Thanks, still looking for one with og specs though.


----------



## 4130chromoly (Oct 9, 2009)

nuck_chorris said:


> early diacompes.... nice


Yea, I thought those were cool also. Thanks


----------



## 4130chromoly (Oct 9, 2009)

Cool, Thanks guys how many speeds was it originally? I want to keep it stock but can't tell if the rear weinmann alloy 5 speed wheel is og. The front is off a Raleigh made by Sumo. I have a few other old MTB's that I want to restore as well. I have a late 80's Raleigh Technium Instinct that is stock and in very good shape. I also have a mid 90's GT triple triangle an Outpost I think but, it needs wheels as the ones it came with were steel junk wheels someone just slapped on.


----------



## Bokchoicowboy (Aug 7, 2007)

I had one of those Mt Hoods. It was an 85 or 86, just prior to the switch to the rollercam brake. Even though it was a heavy beast it was pretty bulletproof. I just could not kill the thing.

The crankset does not look stock. Mine had a Sakae crankset. 

The rear wheel stock is indeed a five speed. On mine I had upgraded the shifters and derailleurs to the indexing XT and had to ride for a few months with the shifter set to the "friction" mode until I could afford a new six-speed rear wheel.


----------



## surly357 (Jan 19, 2006)

cousineddie said:


> Dia Compe 980's are perfectly good brakes. I see nothing wrong with the levers, the Suntour Power thumbies or the XC rear mech. Lazyracer told him to replace nearly everything but the frame, which is idiotic, expecially since the cost will greatly outweigh the value of the bike.


you misunderstand- i'm just saying that on what i find to be an uninteresting bike as a whole those are the the kind of parts i'd keep for my personal projects. the other stuff is perfectly good, i just wouldn't really care what became of it. heck, the time to polish it greatly outweighs the value of the bike. actually i'd keep the brake levers too...:thumbsup:


----------



## 4130chromoly (Oct 9, 2009)

Bokchoicowboy said:


> I had one of those Mt Hoods. It was an 85 or 86, just prior to the switch to the rollercam brake. Even though it was a heavy beast it was pretty bulletproof. I just could not kill the thing.
> 
> The crankset does not look stock. Mine had a Sakae crankset.
> 
> The rear wheel stock is indeed a five speed.
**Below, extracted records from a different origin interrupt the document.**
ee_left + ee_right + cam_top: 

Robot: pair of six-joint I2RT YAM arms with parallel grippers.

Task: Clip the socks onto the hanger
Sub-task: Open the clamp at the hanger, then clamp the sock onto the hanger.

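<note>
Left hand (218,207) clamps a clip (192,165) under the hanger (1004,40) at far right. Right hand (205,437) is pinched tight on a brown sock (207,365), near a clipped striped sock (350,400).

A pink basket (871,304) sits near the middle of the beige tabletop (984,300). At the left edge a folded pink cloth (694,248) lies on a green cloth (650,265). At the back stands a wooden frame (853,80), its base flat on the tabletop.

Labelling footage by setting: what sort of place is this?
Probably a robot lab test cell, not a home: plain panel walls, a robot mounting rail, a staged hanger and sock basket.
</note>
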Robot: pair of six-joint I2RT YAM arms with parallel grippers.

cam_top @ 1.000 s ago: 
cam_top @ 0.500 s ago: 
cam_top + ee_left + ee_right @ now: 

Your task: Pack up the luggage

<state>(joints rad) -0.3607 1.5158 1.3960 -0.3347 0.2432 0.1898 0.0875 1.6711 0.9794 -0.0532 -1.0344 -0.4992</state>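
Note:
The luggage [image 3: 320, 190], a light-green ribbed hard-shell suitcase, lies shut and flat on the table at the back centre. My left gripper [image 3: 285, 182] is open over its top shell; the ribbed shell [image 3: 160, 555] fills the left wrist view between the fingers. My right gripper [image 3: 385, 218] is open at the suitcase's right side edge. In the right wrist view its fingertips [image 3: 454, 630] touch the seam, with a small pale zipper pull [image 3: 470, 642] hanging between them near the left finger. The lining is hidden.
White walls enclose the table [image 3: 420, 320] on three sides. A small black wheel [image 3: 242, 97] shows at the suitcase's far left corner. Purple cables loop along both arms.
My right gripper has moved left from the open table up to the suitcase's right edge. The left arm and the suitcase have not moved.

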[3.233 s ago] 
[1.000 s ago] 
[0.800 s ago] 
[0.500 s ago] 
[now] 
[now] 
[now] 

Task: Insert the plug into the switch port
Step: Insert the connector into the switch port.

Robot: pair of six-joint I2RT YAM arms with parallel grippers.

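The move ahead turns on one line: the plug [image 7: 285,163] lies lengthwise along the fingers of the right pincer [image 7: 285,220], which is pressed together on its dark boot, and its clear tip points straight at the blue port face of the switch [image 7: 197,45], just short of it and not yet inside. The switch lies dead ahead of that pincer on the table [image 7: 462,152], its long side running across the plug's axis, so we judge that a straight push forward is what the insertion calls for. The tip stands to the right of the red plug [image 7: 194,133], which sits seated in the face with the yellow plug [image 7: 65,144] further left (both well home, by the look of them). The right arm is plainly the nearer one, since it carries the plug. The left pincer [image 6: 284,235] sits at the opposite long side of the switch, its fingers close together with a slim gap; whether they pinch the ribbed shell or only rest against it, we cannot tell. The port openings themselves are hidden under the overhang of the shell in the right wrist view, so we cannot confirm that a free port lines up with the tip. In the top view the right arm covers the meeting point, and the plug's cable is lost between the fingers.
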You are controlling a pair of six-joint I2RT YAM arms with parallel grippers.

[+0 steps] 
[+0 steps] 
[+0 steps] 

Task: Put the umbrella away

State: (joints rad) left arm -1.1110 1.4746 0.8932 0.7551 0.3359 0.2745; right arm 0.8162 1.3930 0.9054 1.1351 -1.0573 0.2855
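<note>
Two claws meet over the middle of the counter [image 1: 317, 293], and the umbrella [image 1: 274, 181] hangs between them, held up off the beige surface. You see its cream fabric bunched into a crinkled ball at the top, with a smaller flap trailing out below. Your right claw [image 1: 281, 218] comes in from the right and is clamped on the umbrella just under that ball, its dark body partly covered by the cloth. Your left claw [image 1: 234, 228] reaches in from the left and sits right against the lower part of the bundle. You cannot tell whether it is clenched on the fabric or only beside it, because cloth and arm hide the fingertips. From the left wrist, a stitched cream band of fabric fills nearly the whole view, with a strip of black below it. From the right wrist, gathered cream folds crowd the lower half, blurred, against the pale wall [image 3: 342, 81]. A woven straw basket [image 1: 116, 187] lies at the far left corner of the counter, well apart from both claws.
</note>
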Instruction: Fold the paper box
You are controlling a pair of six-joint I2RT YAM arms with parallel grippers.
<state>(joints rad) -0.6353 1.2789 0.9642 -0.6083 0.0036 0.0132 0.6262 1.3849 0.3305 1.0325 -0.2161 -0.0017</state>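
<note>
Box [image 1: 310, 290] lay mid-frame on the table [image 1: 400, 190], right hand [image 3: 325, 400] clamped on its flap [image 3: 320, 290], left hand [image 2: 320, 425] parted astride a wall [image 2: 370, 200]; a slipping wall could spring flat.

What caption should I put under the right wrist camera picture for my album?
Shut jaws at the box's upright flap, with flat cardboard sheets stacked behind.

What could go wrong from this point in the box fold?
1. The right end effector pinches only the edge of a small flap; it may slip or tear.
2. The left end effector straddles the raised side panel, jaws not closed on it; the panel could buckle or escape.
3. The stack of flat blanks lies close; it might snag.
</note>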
On mine I had upgraded the shifters and derailleurs to the indexing XT and had to ride for a few months with the shifter set to the "friction" mode until I could afford a new six-speed rear wheel.


Thanks, that answers my question.


----------



## 4130chromoly (Oct 9, 2009)

*Restored finally!*

Ok, guys I finally finished cleaning her up and it's sweet. The only change I made was the seat and the wheels.I put on a set of Araya 7x's w/ SR hubs. Here it is......


----------



## The Golden Boy (Oct 7, 2009)

That is a crazy beautiful bike. Congratulations!


----------



## guitartreker (Jan 28, 2010)

GOT TO mombat.org look in history and ROSS. Great Info There catalog adds ect.
I just bought a wheeless Mt Whitney on Ebay. Will show before and after pic,s soon


----------



## 4130chromoly (Oct 9, 2009)

guitartreker said:


> GOT TO mombat.org look in history and ROSS. Great Info There catalog adds ect.
> I just bought a wheeless Mt Whitney on Ebay. Will show before and after pic,s soon


Cool, Thanks for the info. Good luck on the Mt. Whitney.


----------



## DHmom (Oct 7, 2006)

The Mt Whitney we have, and want to sell, came with Suntour everything. Sugino cranks. It's always been kept inside and my husband bought it brand new for himself. The tires did wear out, so those are not original. The seat was not real bad but not great and the grips got nasty so they are new Yeti grips.Hubs I think are also suntour, but I think the rear derailluere is a Deore.


----------



## 02_NRS (Jan 27, 2004)

Vintage Ross Bicycles 1985 Catalog Hi-tech Mt. Hood Ranier NOS mountain bike mtb | eBay wait for this brochure to come up a bit cheaper;I have it & will give you all the facts you need for 1985. nice find.1 level under the top cog mt. whitney which has XT bits.they were 5 speeds sealed hub logos.....dig that saddle.... 29'R what??? also the only paste to use to clean chrome is chrommax-some Trek stores sell it in a small white plastic container.


----------



## Rock-o-holic (Oct 5, 2011)

Good to see my Mt. Whitney is increasing in value !

Vintage Ross Mt Whitney 21" Mountain Bike Shimano Deore Fully Chromed bicycle | eBay

What ?? :eekster: _*Must be the hike and bike pad....*_


----------



## redwing24 (Aug 16, 2008)

Sweet find!!!


----------